Rafael Ramirez, ministre vénézuélien du Pétrole, a indiqué hier que le baril d'or noir ne devrait pas redescendre sous les 90 dollars.
"Nous pensons que les prix vont rester dans cette zone, au moins à 90 dollars", a déclaré Rafael Ramirez. "Le prix du pétrole ne peut pas baisser" parce que "les coûts de production ont augmenté".
Il a ajouté qu'à un certain niveau, les prix du pétrole commenceraient à vraiment peser sur la demande, mais selon lui, ce niveau n'a pas encore été atteint.

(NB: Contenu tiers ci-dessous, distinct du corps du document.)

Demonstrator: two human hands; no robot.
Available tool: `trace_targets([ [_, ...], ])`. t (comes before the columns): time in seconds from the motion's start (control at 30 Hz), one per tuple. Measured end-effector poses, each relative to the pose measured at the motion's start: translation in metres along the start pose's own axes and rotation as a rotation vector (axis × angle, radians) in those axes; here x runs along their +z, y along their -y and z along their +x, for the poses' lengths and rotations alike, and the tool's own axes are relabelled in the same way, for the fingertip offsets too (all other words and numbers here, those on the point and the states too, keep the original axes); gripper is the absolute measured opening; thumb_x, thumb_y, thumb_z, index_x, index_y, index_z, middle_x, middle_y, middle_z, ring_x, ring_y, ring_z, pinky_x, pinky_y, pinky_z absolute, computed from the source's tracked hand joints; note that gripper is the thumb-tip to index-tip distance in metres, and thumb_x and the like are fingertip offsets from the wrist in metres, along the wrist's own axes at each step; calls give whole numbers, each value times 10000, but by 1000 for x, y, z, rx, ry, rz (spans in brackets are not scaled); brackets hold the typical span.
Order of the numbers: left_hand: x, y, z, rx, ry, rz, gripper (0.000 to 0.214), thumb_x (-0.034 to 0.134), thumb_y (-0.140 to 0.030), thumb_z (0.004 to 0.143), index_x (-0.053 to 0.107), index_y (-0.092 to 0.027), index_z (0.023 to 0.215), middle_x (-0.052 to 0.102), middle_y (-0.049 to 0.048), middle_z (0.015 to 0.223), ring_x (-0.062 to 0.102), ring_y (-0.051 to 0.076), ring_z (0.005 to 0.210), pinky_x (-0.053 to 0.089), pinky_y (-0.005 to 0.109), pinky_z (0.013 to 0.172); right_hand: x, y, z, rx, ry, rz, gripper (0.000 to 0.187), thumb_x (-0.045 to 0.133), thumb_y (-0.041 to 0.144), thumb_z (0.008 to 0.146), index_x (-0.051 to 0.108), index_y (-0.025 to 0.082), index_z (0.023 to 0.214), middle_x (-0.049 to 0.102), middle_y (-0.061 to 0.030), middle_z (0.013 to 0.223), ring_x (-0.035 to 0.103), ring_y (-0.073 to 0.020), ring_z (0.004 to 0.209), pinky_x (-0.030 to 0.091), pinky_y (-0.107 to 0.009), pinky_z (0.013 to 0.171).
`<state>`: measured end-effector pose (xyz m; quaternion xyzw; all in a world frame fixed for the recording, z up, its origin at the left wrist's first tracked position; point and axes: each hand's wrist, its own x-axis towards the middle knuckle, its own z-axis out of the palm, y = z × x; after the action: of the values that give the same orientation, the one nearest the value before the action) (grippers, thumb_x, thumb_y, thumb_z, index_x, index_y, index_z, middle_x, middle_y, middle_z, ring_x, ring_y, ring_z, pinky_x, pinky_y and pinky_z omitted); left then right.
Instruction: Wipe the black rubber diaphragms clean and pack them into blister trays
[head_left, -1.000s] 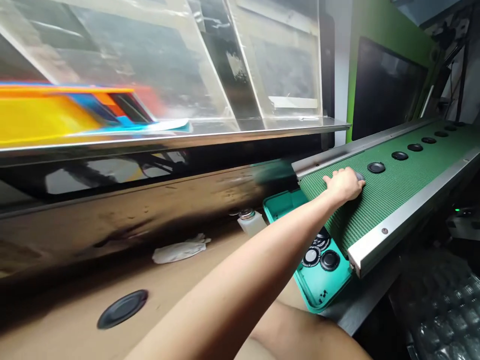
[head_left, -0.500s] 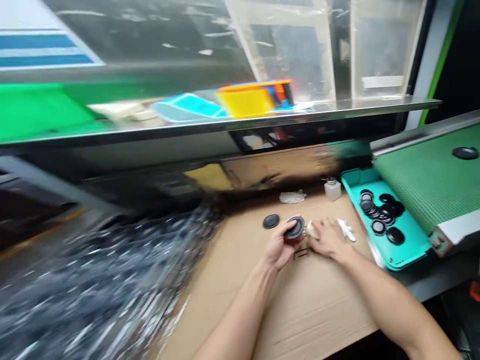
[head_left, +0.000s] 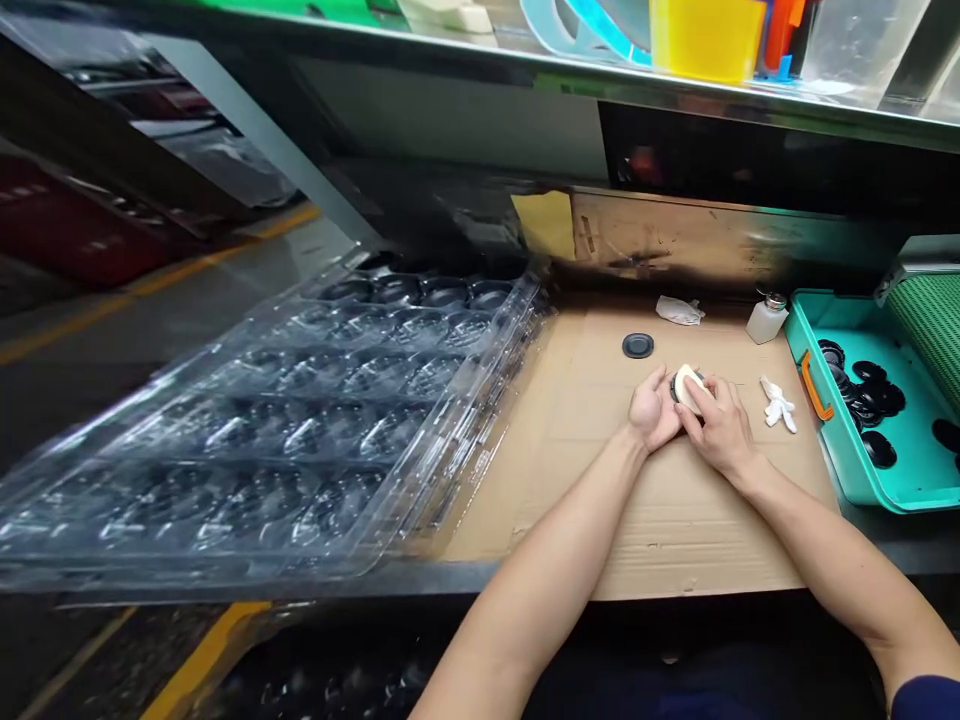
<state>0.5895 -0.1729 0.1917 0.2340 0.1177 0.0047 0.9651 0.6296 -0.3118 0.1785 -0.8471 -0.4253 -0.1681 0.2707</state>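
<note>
My left hand point(head_left: 654, 410) holds a round black disc point(head_left: 675, 388), mostly covered by what lies over it. Against the disc's face, my right hand point(head_left: 718, 422) presses a cream-coloured pad point(head_left: 688, 390), perhaps a sponge, gripped between thumb and fingers. Both hands are close together above the cardboard sheet point(head_left: 675, 530). Another black disc point(head_left: 638, 346) lies flat on the cardboard just beyond my left hand. To the right of my right hand is a crumpled white cloth point(head_left: 778, 405).
Stacked clear plastic trays point(head_left: 300, 420) with moulded pockets fill the left side. A teal bin point(head_left: 855, 470) with several black discs stands at right, beside a green conveyor belt point(head_left: 930, 325). A small bottle point(head_left: 766, 318) and white scrap point(head_left: 679, 310) sit behind. A metal shelf point(head_left: 480, 50) hangs above.
The view has swung left and down. My right hand, earlier beside the disc with the pad near the cardboard, now has the pad on the disc in my left hand.
</note>
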Motion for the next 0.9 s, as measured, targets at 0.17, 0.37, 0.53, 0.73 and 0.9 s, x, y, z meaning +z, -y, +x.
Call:
trace_targets([
  [0.17,1,6,7,29,-20,-5,371,407,-283,1026,688,-80,1159,753,179,1189,687,285,1212,478,468,1148,4,-1,7,100,-84,-13,420,536,387,1006,693,237,1365,592,-148,1204,523,-300,1077,488,-476,976],
  [0.37,-6,7,12,43,-28,17,373,423,-311,1042,682,-108,1218,732,166,1275,683,276,1220,484,475,1142,9,-2,7,112,-24,36,452,548,358,984,674,208,1391,574,-152,1188,529,-296,1079,486,-459,980],
  [0.53,-5,7,11,24,-70,8,376,403,-307,1063,690,-98,1188,749,168,1221,702,263,1179,492,449,1135,12,-7,6,89,-33,47,444,566,381,983,676,229,1386,593,-129,1136,560,-275,1046,517,-412,937],
  [0.73,-2,6,9,5,-80,-14,390,360,-291,1082,696,-102,1140,761,161,1178,719,252,1145,516,432,1105,13,-3,3,136,-22,2,449,560,378,984,674,209,1384,590,-139,1143,582,-270,1029,535,-389,899],
  [0.9,-5,7,12,14,-90,7,404,368,-294,1078,686,-86,1215,761,172,1166,727,262,1118,523,441,1095,13,1,0,181,-44,-38,445,576,361,970,685,194,1368,596,-147,1123,588,-282,1016,537,-396,877],
])
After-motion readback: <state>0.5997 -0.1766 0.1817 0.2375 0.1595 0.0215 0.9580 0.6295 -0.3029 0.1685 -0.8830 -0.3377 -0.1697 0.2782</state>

Concernant les biocarburants, le ministre vénézuélien du Pétrole a estimé que leur impact sur le marché pétrolier était "marginal, mais regardez l'impact que cela a sur les prix de l'alimentation, c'est une folie"."Tous les pays d'Amérique latine" sont touchés par la flambée des prix de l'alimentation.
Un marché "confus"
Abdallah al-Attiyah, ministre qatari de l'Energie, a indiqué qu'il ne se "réjouissait pas des prix élevés" du pétrole. "Le marché est très confus. Nous sommes confrontés à beaucoup de difficultés, non seulement les prix du pétrole mais aussi des énormes coûts" pour pouvoir "maintenir ou augmenter notre production".